Chapter Thirteen

Camden resisted the urge to curse as Millie froze the screenshot on a picture of Kage facing the window as he pulled clothes from the dryer. The camera over the glass doors snapped a photo of him. Once again, he was at the scene of a crime, caught on camera.

“You said you don’t know how often the camera takes pictures, right?” Rochelle asked.

Kage running away from them today wasn’t helping his case for innocence.

And then something caught Camden’s eye on the grainy photo. “Can you zoom in?”

“Sure,” Millie said. “Where?”

Camden pointed to a spot on the window.

“His reflection,” Millie said.

“Is it?” Camden wasn’t certain. “Could we have our experts take a look at the image?”

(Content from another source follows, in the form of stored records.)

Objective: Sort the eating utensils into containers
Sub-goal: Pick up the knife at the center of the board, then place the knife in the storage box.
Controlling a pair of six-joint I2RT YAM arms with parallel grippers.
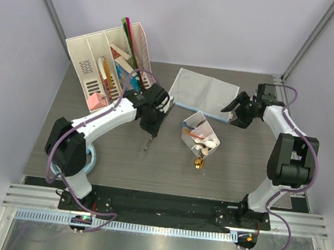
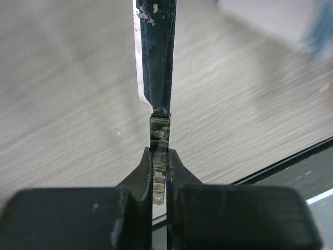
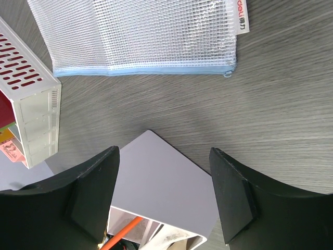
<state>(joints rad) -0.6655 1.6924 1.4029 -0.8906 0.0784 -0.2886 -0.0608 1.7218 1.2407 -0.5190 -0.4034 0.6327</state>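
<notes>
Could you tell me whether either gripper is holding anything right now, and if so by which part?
The left gripper is shut on a knife, pinching its riveted handle, blade pointing away. The right gripper is open and holds nothing.

Container: white divided box, mid-table, set at an angle; holds white ceramic spoons and an orange-handled piece.
Gold spoon: on the table by the box's near end.
Silver knife: left of the box, handle pinched in the left gripper.

One knife, one box, one pouch, one file rack (box contents uncountable).
</notes>
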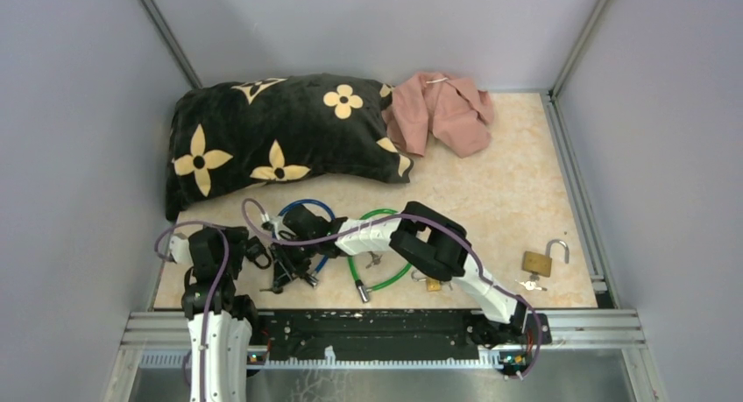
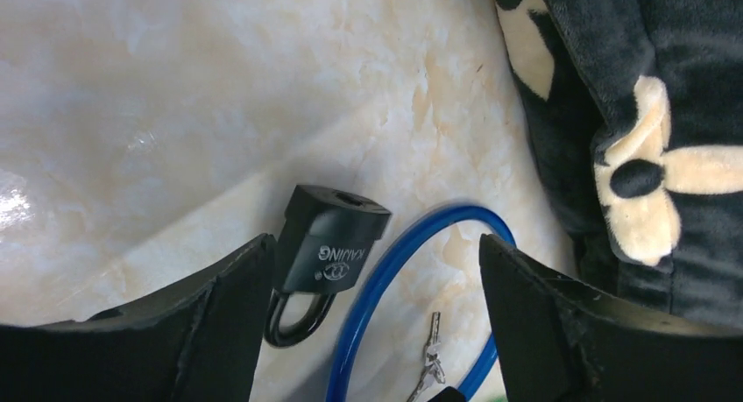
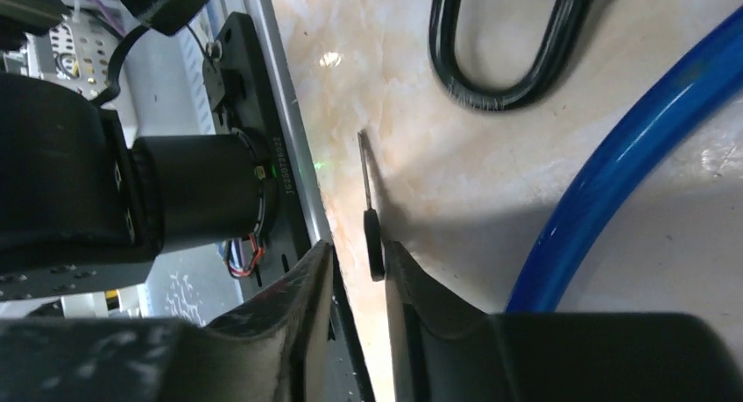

“Anything you need,” Millie said.

“Would you mind emailing it?” Camden asked before rattling off his email address.

“Mine too,” Rochelle said, doing the same.

“Okay,” Millie said. She minimized the screen after taking a note of the numbered picture. A few seconds later, the email showed up in his inbox. Using his cell, he forwarded it to his supervisor, and Rochelle did the same to her boss. “Two heads are better than one.”

Getting as many experts on the case as possible would only help them. With any luck, they’d find Kage before someone else in law enforcement did. Which reminded him, they should consider updating his parole officer. Would that make matters worse?

Hope that Kage would lead them to the pair of kidnapping victims died the moment he’d taken off. And yet, a growing part of Camden believed the man was innocent. How messed up was that?

Despite the evidence, Camden couldn’t wrap his thoughts around Kage being so careless as to abduct women near his own home.

The old saying “dogs don’t go to the bathroom where they eat” applied.

A good litigator would point out the fact Kage was merely an opportunist, taking women near where he lived.

They might conclude no one else but Kage could be responsible for the kidnappings and subsequent murders because of the pictures and video footage.

The evidence might be circumstantial, but it was damning.

And yet, it didn’t fit. The escalation of crimes didn’t make sense. And the baseball caps kept haunting him.

Hopefully, this image would provide clues. Because Camden’s reasons for defending Kage wouldn’t hold up in court.

“How often would you say this customer used the Laundromat?” Camden asked.

“Every Tuesday evening after dinner at seven thirty,” Millie responded. “I could set my watch to it.”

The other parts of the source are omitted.